### What you should do
This exercise asks for every record to be output again exactly.

Top of Exercise input

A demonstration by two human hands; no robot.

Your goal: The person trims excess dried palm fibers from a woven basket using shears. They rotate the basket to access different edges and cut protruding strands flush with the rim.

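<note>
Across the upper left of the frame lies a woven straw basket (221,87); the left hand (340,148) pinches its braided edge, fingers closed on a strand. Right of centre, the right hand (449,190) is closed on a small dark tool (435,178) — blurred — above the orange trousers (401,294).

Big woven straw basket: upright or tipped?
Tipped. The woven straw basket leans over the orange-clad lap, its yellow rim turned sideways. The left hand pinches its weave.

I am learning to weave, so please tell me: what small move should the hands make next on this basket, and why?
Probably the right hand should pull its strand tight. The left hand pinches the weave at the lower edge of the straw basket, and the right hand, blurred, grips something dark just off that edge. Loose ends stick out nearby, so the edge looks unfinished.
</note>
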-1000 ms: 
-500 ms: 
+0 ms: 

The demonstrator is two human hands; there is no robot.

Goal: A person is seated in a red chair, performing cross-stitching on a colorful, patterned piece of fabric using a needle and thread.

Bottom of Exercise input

### Solution for this task
A demonstration by two human hands; no robot.

Your goal: The person trims excess dried palm fibers from a woven basket using shears. They rotate the basket to access different edges and cut protruding strands flush with the rim.

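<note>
Across the upper left of the frame lies a woven straw basket (221,87); the left hand (340,148) pinches its braided edge, fingers closed on a strand. Right of centre, the right hand (449,190) is closed on a small dark tool (435,178) — blurred — above the orange trousers (401,294).

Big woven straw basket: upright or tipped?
Tipped. The woven straw basket leans over the orange-clad lap, its yellow rim turned sideways. The left hand pinches its weave.

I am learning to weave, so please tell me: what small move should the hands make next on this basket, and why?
Probably the right hand should pull its strand tight. The left hand pinches the weave at the lower edge of the straw basket, and the right hand, blurred, grips something dark just off that edge. Loose ends stick out nearby, so the edge looks unfinished.
</note>
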-1000 ms: 
-500 ms: 
+0 ms: 

The demonstrator is two human hands; there is no robot.

Goal: A person is seated in a red chair, performing cross-stitching on a colorful, patterned piece of fabric using a needle and thread.

The output for this exercise is now complete.